## Task description
From the entries below, retype only the lines from the one with "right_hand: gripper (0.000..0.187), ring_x" through the one with "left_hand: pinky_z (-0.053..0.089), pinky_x", exactly as written.

## Collection entries
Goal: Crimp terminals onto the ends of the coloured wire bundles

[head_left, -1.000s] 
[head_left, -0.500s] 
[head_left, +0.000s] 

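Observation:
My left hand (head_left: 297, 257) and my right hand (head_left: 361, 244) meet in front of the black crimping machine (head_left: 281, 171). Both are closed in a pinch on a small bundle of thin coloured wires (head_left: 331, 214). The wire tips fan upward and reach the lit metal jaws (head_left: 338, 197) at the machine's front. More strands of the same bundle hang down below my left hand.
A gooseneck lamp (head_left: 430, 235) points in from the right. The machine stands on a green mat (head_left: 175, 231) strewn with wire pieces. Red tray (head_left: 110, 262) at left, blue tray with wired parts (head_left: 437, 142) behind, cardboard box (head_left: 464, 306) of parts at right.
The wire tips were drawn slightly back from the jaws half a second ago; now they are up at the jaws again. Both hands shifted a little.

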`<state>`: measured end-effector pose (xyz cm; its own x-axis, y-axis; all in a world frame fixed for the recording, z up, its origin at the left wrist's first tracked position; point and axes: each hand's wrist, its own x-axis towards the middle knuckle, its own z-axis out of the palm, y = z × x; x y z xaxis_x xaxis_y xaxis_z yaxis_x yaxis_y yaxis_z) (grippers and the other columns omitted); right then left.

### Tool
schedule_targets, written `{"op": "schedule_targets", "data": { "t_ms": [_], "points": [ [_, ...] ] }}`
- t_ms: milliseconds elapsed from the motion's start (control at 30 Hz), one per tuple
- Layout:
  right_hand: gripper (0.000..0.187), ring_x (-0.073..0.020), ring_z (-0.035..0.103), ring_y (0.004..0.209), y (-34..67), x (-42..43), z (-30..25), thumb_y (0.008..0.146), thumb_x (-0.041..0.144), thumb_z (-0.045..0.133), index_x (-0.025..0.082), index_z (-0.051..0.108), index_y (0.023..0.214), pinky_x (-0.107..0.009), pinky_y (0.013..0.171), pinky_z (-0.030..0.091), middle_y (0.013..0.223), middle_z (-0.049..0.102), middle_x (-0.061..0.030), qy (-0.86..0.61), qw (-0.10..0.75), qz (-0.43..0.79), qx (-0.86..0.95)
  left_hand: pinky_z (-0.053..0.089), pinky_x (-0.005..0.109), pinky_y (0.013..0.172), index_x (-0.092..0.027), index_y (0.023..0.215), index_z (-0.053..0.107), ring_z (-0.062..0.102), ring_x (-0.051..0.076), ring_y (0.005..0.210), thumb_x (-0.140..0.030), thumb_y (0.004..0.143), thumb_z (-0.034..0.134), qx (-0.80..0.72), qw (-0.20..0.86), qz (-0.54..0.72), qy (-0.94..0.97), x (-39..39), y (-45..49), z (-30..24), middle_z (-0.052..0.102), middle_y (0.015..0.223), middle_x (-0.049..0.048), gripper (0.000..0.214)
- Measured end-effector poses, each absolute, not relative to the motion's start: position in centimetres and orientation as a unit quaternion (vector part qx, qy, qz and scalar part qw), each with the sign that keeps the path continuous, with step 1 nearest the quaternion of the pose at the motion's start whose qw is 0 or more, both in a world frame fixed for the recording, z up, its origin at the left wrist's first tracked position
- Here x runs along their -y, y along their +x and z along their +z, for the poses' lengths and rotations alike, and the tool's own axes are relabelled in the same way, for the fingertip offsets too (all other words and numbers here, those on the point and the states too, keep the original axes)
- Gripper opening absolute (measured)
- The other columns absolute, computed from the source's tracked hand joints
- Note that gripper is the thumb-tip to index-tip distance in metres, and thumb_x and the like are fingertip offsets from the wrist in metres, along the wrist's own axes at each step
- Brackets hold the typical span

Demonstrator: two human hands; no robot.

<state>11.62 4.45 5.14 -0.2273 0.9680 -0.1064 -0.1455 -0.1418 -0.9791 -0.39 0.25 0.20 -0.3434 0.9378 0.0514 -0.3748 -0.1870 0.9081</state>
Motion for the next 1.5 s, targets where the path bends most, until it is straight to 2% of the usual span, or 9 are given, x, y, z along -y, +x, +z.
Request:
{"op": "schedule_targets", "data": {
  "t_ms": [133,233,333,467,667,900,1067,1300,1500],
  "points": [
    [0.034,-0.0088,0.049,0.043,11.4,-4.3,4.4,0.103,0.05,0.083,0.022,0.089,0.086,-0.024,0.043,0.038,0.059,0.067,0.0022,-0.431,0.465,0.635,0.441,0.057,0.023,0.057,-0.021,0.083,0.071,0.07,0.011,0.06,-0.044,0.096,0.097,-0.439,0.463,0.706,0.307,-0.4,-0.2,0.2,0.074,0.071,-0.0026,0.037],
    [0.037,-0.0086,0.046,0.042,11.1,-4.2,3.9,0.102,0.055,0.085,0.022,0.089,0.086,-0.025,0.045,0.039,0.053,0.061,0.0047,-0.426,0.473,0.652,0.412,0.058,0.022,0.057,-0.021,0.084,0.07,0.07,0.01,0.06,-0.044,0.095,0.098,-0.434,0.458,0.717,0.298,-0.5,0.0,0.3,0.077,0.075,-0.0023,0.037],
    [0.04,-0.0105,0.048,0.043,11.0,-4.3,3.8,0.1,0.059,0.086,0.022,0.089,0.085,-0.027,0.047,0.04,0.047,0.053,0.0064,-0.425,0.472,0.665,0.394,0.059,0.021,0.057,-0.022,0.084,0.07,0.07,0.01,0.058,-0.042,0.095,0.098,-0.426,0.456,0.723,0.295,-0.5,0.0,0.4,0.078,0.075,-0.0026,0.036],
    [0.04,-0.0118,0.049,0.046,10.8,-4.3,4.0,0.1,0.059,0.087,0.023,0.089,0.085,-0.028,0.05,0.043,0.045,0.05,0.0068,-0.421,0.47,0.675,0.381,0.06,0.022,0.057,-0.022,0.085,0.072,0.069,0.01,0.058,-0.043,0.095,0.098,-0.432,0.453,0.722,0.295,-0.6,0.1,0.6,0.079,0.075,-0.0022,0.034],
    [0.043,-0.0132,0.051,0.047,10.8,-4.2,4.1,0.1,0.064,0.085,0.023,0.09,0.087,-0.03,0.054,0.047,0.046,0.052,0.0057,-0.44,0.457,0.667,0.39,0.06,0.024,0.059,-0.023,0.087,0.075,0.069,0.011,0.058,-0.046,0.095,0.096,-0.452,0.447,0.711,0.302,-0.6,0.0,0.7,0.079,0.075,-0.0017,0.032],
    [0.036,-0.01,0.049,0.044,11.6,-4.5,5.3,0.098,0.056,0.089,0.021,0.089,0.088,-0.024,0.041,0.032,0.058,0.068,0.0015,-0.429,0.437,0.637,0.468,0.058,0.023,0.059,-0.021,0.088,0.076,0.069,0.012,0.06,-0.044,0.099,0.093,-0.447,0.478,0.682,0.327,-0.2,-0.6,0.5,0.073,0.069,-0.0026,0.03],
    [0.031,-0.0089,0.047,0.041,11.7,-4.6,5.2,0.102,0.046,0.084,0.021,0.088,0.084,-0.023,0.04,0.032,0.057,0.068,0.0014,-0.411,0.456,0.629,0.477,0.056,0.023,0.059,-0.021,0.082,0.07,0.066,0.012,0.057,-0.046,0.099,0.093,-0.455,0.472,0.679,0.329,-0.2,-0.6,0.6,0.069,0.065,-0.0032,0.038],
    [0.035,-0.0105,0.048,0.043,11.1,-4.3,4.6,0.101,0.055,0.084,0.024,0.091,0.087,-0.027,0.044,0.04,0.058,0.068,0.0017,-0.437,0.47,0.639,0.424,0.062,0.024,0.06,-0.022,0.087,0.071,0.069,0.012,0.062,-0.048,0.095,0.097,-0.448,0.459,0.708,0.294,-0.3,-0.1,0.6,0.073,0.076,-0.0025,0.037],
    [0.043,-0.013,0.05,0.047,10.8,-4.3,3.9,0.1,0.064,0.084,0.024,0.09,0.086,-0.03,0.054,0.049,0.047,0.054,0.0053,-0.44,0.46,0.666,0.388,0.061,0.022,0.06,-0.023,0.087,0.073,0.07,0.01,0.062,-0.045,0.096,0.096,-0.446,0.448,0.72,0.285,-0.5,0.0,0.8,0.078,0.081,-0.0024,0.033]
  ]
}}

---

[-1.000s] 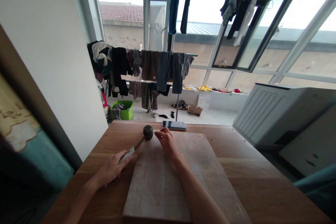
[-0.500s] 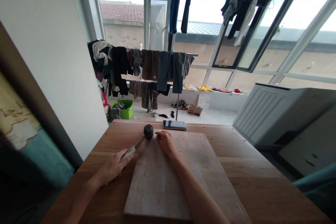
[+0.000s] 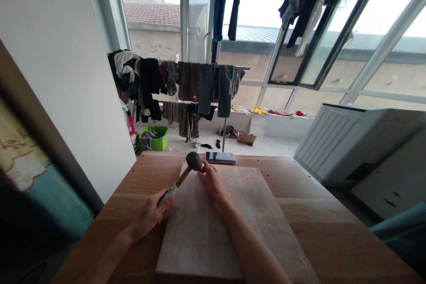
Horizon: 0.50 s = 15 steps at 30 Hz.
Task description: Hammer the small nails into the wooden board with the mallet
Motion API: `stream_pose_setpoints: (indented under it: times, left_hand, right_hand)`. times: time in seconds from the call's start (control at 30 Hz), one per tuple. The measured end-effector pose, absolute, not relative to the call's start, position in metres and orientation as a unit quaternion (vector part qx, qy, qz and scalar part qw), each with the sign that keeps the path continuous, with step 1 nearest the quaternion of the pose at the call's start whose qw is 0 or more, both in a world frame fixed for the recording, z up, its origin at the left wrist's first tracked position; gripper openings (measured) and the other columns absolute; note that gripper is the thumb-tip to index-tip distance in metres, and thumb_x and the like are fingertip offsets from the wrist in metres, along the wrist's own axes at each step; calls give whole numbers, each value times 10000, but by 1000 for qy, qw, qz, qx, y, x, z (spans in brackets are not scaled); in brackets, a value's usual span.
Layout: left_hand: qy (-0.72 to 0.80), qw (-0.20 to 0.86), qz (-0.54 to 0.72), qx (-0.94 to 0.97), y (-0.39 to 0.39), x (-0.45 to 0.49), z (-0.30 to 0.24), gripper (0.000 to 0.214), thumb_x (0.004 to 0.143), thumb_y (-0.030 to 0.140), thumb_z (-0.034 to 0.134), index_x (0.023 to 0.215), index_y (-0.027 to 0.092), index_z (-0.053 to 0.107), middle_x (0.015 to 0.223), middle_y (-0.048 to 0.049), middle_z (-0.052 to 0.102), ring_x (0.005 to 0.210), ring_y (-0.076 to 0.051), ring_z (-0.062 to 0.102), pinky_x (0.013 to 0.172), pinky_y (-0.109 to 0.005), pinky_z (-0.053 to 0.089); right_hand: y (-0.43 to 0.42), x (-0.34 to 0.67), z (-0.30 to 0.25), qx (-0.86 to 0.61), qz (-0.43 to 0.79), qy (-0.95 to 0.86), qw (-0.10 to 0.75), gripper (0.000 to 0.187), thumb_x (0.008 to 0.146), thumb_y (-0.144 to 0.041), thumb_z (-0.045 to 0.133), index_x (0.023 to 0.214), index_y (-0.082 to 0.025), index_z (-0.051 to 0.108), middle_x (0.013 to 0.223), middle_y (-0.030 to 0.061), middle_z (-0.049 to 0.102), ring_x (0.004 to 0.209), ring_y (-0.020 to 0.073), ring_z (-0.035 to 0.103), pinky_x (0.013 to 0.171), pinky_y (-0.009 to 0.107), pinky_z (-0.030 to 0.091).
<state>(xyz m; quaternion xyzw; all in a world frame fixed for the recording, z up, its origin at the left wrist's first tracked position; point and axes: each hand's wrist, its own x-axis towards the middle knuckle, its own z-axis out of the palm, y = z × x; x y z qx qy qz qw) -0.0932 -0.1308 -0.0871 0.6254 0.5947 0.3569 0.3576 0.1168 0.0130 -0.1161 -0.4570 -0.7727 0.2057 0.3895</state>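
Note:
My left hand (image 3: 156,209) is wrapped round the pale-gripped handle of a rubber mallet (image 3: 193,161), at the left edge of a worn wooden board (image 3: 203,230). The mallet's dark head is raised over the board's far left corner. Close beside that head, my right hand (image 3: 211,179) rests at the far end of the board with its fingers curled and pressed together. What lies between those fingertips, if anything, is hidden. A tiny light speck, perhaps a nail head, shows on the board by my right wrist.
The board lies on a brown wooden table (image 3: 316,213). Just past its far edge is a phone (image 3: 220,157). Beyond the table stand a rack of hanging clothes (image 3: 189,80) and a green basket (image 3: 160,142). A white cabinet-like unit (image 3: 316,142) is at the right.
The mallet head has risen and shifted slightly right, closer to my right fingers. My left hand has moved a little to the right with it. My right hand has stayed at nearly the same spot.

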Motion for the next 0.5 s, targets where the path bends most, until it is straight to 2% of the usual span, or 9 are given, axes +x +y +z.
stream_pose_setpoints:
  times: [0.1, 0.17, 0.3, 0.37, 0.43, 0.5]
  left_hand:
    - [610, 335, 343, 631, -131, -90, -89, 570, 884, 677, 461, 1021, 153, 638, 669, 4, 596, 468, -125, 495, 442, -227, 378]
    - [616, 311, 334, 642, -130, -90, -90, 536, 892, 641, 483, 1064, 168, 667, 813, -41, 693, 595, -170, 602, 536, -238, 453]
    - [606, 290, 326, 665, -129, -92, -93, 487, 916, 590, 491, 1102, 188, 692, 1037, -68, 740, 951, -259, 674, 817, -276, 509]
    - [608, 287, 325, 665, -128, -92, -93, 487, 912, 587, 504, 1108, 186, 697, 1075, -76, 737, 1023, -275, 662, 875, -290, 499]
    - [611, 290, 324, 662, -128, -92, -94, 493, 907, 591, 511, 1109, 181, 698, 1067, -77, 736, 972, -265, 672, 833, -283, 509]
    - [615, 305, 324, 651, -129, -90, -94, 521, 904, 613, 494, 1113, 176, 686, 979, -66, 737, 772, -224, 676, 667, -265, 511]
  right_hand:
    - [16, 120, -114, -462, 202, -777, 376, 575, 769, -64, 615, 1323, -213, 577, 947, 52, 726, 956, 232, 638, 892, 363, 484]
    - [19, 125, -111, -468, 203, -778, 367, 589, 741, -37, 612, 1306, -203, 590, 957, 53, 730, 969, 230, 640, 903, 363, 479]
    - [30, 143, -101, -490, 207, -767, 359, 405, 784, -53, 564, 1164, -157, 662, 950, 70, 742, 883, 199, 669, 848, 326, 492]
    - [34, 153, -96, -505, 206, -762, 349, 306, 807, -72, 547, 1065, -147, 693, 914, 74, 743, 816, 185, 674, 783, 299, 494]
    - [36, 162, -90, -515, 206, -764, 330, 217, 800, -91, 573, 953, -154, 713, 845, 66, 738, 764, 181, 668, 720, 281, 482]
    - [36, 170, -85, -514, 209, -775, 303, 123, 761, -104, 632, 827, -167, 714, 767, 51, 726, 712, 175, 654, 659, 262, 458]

## Completed task
  right_hand: gripper (0.000..0.187), ring_x (-0.073..0.020), ring_z (-0.035..0.103), ring_y (0.004..0.209), y (-34..67), x (-42..43), z (-30..25), thumb_y (0.008..0.146), thumb_x (-0.041..0.144), thumb_z (-0.045..0.133), index_x (-0.025..0.082), index_z (-0.051..0.108), index_y (0.023..0.214), pinky_x (-0.107..0.009), pinky_y (0.013..0.171), pinky_z (-0.030..0.091), middle_y (0.013..0.223), middle_z (-0.049..0.102), middle_x (-0.061..0.030), qy (-0.86..0.61), qw (-0.10..0.75), qz (-0.43..0.79), qx (-0.86..0.95)
  left_hand: pinky_z (-0.053..0.089), pinky_x (-0.005..0.109), pinky_y (0.013..0.172), index_x (-0.092..0.027), index_y (0.023..0.215), index_z (-0.053..0.107), ring_z (-0.062..0.102), ring_x (-0.051..0.076), ring_y (0.005..0.210), thumb_x (-0.140..0.030), thumb_y (0.004..0.143), thumb_z (-0.034..0.134), qx (-0.80..0.72), qw (-0.20..0.86), qz (-0.54..0.72), qy (-0.94..0.97), x (-39..39), y (-45..49), z (-30..24), middle_z (-0.052..0.102), middle_y (0.015..0.223), middle_x (-0.049..0.048), gripper (0.000..0.214)

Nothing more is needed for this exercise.